Task objective: Without changing a word, return the listing below, minus its images.

Dataset content:
* * *

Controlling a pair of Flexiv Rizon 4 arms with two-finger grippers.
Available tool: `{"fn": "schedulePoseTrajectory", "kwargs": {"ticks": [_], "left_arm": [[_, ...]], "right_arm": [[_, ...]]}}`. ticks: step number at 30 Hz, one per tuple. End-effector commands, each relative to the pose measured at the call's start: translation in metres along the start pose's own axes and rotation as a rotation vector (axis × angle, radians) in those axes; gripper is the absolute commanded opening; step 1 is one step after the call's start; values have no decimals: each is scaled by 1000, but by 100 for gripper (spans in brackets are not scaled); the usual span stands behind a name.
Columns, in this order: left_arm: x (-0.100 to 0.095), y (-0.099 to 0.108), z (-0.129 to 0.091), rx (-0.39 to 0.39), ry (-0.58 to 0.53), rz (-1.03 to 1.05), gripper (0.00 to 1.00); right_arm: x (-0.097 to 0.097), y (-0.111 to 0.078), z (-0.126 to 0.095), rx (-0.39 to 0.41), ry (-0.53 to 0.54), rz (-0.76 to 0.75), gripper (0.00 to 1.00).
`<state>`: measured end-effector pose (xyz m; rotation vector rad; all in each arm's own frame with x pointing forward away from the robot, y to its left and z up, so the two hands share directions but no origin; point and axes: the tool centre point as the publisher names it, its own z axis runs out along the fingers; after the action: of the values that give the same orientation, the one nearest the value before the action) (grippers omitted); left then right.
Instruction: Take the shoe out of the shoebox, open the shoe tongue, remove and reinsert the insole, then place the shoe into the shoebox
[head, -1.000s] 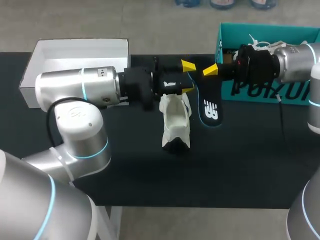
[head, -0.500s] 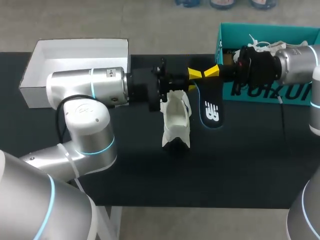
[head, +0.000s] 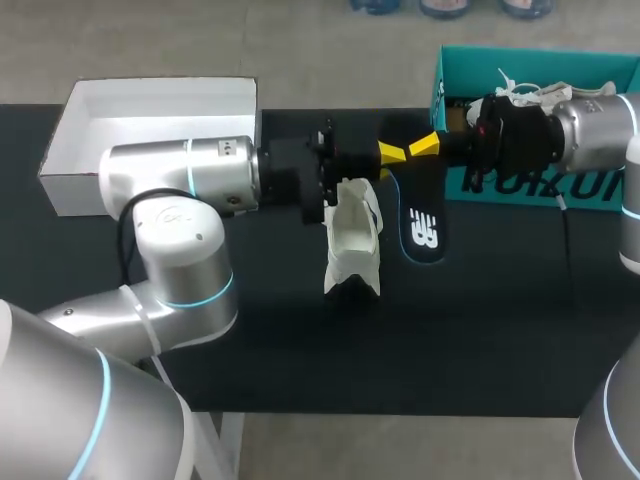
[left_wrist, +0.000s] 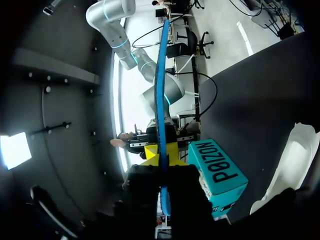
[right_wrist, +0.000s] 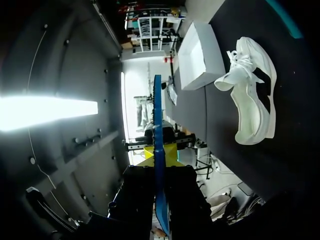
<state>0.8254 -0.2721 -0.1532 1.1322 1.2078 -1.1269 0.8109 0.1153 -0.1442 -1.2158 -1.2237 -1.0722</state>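
The black insole (head: 422, 222) with a blue rim is gripped at its upper end, its logo end lower, beside the white shoe (head: 352, 240). My left gripper (head: 388, 152) comes in from the left and is shut on the insole. My right gripper (head: 422, 147) faces it and is also shut on the insole. In the left wrist view the insole's blue edge (left_wrist: 161, 75) runs out between the dark fingers of my left gripper (left_wrist: 163, 177). The right wrist view shows the same edge (right_wrist: 157, 115) in my right gripper (right_wrist: 160, 175), with the shoe (right_wrist: 250, 100) lying on its side.
The teal shoebox (head: 470, 75) stands at the back right, behind my right arm. A white box (head: 150, 105) sits at the back left, partly behind my left arm. The black table (head: 300, 350) has free room in front of the shoe.
My left gripper moved right to the insole's upper end and closed on it. The right gripper kept its hold and hardly moved. The shoe stayed put.
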Motion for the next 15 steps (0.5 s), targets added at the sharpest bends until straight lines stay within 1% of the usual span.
{"fn": "schedulePoseTrajectory", "kwargs": {"ticks": [1, 2, 3, 4, 5, 10, 15], "left_arm": [[3, 0, 4, -5, -2, -6, 0], [3, 0, 4, -5, -3, -9, 0], [3, 0, 4, -5, -4, -11, 0], [4, 0, 4, -5, -4, -13, 0], [4, 0, 4, -3, -4, -17, 0], [5, 1, -1, -5, -1, -35, 0], [-1, -1, -8, -8, 7, -47, 0]], "right_arm": [[0, -1, 0, -4, 3, 6, 0], [0, -1, -1, -4, 3, 7, 1], [-1, 0, -1, -4, 2, 8, 33], [-1, 1, -3, -5, 1, 8, 71], [-1, 1, -4, -8, 0, 9, 100], [-4, 7, -20, -41, -21, 8, 100], [-12, 14, -40, -28, -73, -1, 100]]}}
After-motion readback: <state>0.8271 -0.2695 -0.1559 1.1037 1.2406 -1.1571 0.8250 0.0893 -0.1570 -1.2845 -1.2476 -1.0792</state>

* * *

Final answer:
Controlling a pair of Flexiv Rizon 4 arms with two-finger grippers.
Available tool: `{"fn": "schedulePoseTrajectory", "kwargs": {"ticks": [_], "left_arm": [[_, ...]], "right_arm": [[_, ...]]}}`. ticks: step number at 30 Hz, one per tuple. End-effector commands, each relative to the pose measured at the call's start: translation in metres along the start pose's own axes and rotation as a rotation vector (axis × angle, radians) in those axes; gripper is the absolute commanded opening; step 1 is one step after the call's start; values have no decimals: each is scaled by 1000, but by 100 for gripper (spans in brackets are not scaled); the usual span stands behind a name.
Columns, in this order: left_arm: x (-0.100 to 0.095), y (-0.099 to 0.108), z (-0.129 to 0.091), rx (-0.39 to 0.39), ry (-0.58 to 0.53), rz (-1.03 to 1.05), gripper (0.00 to 1.00); right_arm: x (-0.097 to 0.097), y (-0.111 to 0.078), z (-0.126 to 0.095), rx (-0.39 to 0.41), ry (-0.53 to 0.54), rz (-0.76 to 0.75), gripper (0.00 to 1.00).
`<state>`: measured end-effector pose (xyz m; rotation vector rad; all in each arm's own frame with x pointing forward away from the robot, y to its left and z up, so the two hands share directions but no origin; point and axes: the tool centre point as the publisher names it, its own z axis runs out along the fingers; after the action: of the values that give the same orientation, the one nearest the value before the action) (grippers omitted); left then right.
Instruction: Take the shoe out of the shoebox, open the shoe tongue, remove and reinsert the insole, then place the shoe into the shoebox
[head, -1.000s] 
[head, -0.500s] 
[head, +0.000s] 
[left_wrist, +0.000s] 
[right_wrist, +0.000s] 
<state>0.8254 -0.2721 -0.1532 1.1322 1.2078 -1.1269 0.8109 0.1153 -0.1442 -1.2158 -1.2237 -1.0722</state>
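The black insole (head: 422, 222) with a blue rim is gripped at its upper end, its logo end lower, beside the white shoe (head: 352, 240). My left gripper (head: 388, 152) comes in from the left and is shut on the insole. My right gripper (head: 422, 147) faces it and is also shut on the insole. In the left wrist view the insole's blue edge (left_wrist: 161, 75) runs out between the dark fingers of my left gripper (left_wrist: 163, 177). The right wrist view shows the same edge (right_wrist: 157, 115) in my right gripper (right_wrist: 160, 175), with the shoe (right_wrist: 250, 100) lying on its side.
The teal shoebox (head: 470, 75) stands at the back right, behind my right arm. A white box (head: 150, 105) sits at the back left, partly behind my left arm. The black table (head: 300, 350) has free room in front of the shoe.
My left gripper moved right to the insole's upper end and closed on it. The right gripper kept its hold and hardly moved. The shoe stayed put.
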Motion for the next 15 steps (0.5 s), targets added at the sharpest bends until straight lines stay within 1% of the usual span.
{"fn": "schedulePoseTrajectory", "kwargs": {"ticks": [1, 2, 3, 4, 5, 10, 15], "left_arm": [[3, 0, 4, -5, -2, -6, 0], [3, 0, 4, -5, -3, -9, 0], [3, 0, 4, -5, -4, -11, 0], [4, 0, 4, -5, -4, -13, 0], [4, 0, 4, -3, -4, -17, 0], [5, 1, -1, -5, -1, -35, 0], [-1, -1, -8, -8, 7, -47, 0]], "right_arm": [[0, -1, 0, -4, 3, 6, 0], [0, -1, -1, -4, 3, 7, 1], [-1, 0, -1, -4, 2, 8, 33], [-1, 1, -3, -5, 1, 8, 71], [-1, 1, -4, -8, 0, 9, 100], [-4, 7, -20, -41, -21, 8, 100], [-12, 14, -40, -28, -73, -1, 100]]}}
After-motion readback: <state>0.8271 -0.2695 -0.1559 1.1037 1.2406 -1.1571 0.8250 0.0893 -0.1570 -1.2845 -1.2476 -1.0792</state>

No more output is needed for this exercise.